The 4-3-2 strategy (four copies of your data, in three locations, with two of those locations off-site) is what Greg Schulz, founder and senior analyst at the Storage I/O Group, calls “the new school data protection and backup process.” The 3-2-1-1-0 scheme (three copies of your data on two different media, with one copy off-site and one copy offline or air gapped, and zero-error recoverability solutions) is another option.
These strategies provide more versions to line up with recovery point objectives, according to Schulz, who suggests it may be time to, “rethink what, why, where, when, and how data is being protected and for what reason.” The tools available today make it much easier to configure the number and location of copies and vary where they’re stored off-site and online, he notes.
“The biggest difference today is your ability to increase the number of versions and retention and adjust the number of copies and where they’re located,” he adds.
CRS Technology Consultants, an MSP in Cape Coral, Fla., follows the 3-2-1-1-0 strategy most closely, according to owner John Joyce.

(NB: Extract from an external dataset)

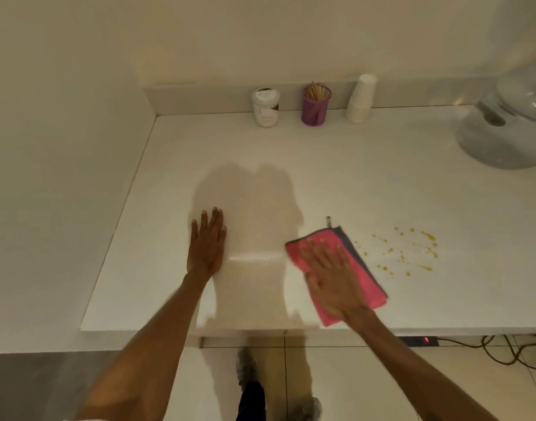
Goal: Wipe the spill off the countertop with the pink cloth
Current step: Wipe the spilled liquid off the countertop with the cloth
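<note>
A folded pink cloth (pixel 367 284) with a grey edge lies flat on the white countertop (pixel 321 177) near its front edge. My right hand (pixel 330 275) presses flat on top of the cloth, fingers spread. Just right of the cloth, a spill (pixel 409 250) of small yellow-orange drops and streaks is scattered over the counter; the cloth's edge sits beside the nearest drops. My left hand (pixel 207 241) rests palm down on the bare counter to the left, holding nothing.
Along the back wall stand a white jar (pixel 266 107), a purple mesh cup of wooden sticks (pixel 316 105) and a stack of white paper cups (pixel 361 98). A large grey appliance base (pixel 503 132) fills the right rear. Cables and a power strip (pixel 418 340) lie under the counter.
</note>
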`<control>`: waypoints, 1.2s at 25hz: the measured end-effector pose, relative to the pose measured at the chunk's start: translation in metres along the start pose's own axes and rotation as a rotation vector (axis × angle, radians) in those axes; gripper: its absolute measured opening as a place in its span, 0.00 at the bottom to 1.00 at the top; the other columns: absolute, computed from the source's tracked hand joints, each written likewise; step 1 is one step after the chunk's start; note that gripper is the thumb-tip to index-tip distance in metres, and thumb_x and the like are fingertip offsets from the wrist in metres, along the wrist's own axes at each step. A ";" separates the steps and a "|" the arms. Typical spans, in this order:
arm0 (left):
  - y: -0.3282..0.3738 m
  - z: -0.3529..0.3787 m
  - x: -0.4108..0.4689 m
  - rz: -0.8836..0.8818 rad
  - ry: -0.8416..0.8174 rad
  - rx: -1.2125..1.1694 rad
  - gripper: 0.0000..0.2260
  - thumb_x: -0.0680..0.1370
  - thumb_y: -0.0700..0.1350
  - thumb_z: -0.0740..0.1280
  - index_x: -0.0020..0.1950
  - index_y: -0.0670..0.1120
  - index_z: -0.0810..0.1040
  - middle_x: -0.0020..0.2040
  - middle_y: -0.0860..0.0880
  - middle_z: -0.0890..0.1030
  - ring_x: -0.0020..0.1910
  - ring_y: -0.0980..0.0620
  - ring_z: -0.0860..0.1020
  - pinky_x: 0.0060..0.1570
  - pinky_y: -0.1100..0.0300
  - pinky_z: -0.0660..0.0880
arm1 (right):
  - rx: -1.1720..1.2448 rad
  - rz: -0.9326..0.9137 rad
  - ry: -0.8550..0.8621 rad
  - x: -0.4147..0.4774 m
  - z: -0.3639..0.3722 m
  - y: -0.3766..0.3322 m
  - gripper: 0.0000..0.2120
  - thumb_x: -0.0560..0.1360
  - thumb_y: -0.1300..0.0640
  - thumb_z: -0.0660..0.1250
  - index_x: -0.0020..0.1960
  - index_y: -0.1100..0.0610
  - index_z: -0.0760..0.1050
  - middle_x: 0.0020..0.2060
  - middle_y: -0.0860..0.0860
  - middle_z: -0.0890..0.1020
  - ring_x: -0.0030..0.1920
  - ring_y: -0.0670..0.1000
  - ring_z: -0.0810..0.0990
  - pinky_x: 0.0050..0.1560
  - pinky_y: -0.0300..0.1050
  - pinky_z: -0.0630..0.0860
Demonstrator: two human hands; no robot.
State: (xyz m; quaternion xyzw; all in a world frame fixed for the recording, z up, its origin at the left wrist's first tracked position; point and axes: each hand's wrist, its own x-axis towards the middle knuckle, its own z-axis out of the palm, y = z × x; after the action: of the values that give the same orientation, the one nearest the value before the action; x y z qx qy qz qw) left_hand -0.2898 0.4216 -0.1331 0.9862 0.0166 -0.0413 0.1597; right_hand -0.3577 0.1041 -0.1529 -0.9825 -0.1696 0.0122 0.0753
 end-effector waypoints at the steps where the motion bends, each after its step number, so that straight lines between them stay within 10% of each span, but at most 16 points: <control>1: 0.001 0.002 -0.002 -0.009 -0.005 0.019 0.23 0.86 0.48 0.43 0.81 0.47 0.45 0.83 0.50 0.49 0.81 0.48 0.44 0.80 0.50 0.40 | -0.007 0.056 -0.029 0.008 -0.005 0.019 0.28 0.84 0.48 0.43 0.82 0.46 0.41 0.82 0.50 0.48 0.82 0.54 0.41 0.81 0.59 0.41; 13: 0.001 0.010 -0.002 0.033 0.075 0.019 0.24 0.85 0.49 0.45 0.81 0.44 0.51 0.82 0.46 0.53 0.81 0.43 0.50 0.80 0.46 0.46 | 0.038 -0.024 0.019 -0.006 -0.011 0.006 0.25 0.83 0.51 0.53 0.80 0.49 0.60 0.78 0.50 0.66 0.80 0.57 0.59 0.79 0.65 0.47; 20: 0.002 0.013 -0.002 0.019 0.101 0.007 0.24 0.85 0.49 0.46 0.81 0.45 0.53 0.81 0.48 0.54 0.81 0.46 0.49 0.80 0.47 0.45 | -0.001 0.450 -0.021 0.012 -0.043 0.139 0.28 0.84 0.45 0.40 0.82 0.48 0.41 0.82 0.54 0.44 0.82 0.61 0.41 0.80 0.64 0.39; 30: 0.003 0.012 -0.001 0.033 0.101 0.012 0.23 0.85 0.46 0.48 0.80 0.42 0.56 0.81 0.44 0.57 0.80 0.41 0.52 0.78 0.46 0.47 | 0.017 0.181 -0.003 -0.025 -0.023 0.094 0.26 0.84 0.45 0.44 0.82 0.44 0.49 0.82 0.49 0.53 0.83 0.56 0.46 0.81 0.61 0.39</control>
State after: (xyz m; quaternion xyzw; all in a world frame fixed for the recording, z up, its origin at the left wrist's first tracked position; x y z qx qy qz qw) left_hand -0.2911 0.4147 -0.1430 0.9881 0.0080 0.0111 0.1534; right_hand -0.3491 0.0046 -0.1443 -0.9932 -0.0801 0.0217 0.0820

CRS handles clients with between two to 200 employees. “We’re happy the same base technology is now available to all the clients we serve,” says Joyce, thanks to the investments cloud backup providers have made.

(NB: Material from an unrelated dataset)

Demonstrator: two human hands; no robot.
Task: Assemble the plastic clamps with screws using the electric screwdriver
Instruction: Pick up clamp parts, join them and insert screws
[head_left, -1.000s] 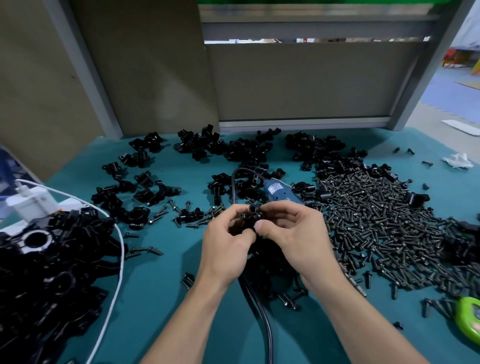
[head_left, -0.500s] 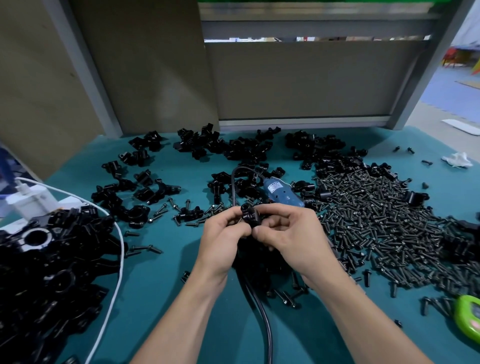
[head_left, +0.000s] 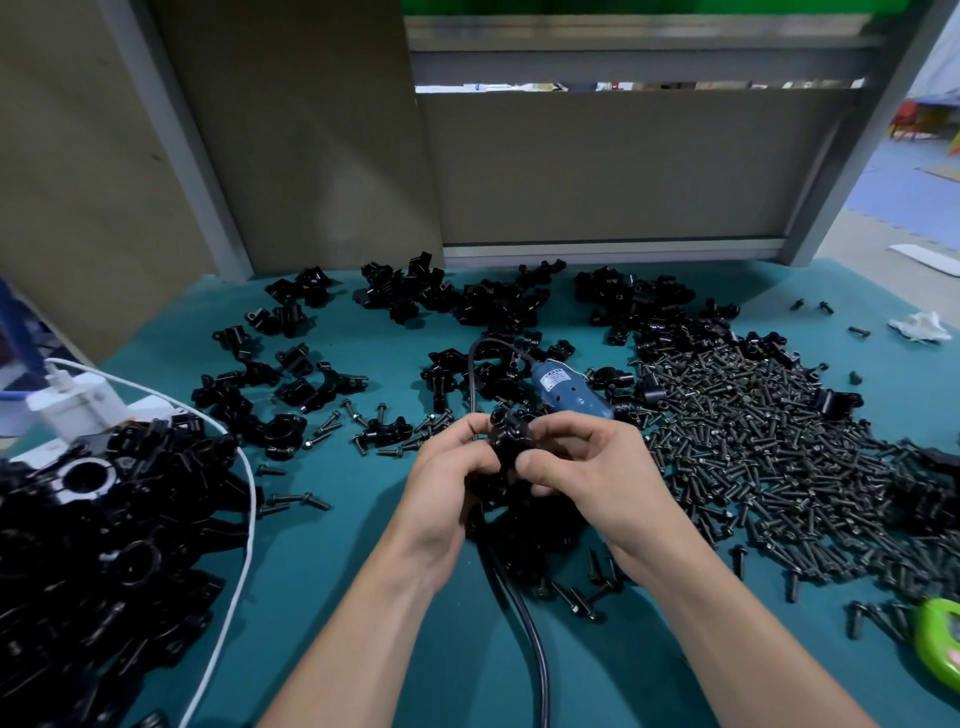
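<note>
A black plastic clamp (head_left: 510, 435) is pinched between the left hand (head_left: 448, 478) and right hand (head_left: 592, 467).

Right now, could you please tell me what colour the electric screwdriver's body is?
The electric screwdriver has a blue body, best seen in the head view.

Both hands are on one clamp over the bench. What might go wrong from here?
1. The clamp is held up in the fingers of the left hand and right hand; if it slips, a part may vanish among the loose screws below.
2. The screwdriver lies beyond the hands; reaching for it likely frees one hand, so the clamp could shift.
3. Its cord runs between the forearms and may snag on them.
</note>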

The ease and affordability of cloud backups give him the flexibility to handle any size customer and let them choose the amount of warm or hot standby infrastructure they prefer. “Our CPA with an assistant can afford a half-day to recover, but the larger clients downtown can’t,” Joyce notes.
For CRS’ clients, backup and a business continuity plan are nonnegotiable. “After Hurricane Irma in 2017,” he adds, “no company in Florida argues about backups.” He does still have one client, a two-person accounting firm, which demands a tape be stored in a safety deposit box.
Now with the hurricane of malware and ransomware, clients need the best backup and business continuity system possible, says Joyce. “Copies on-site, to the cloud hourly, isolated and replicated, and test, test, test.”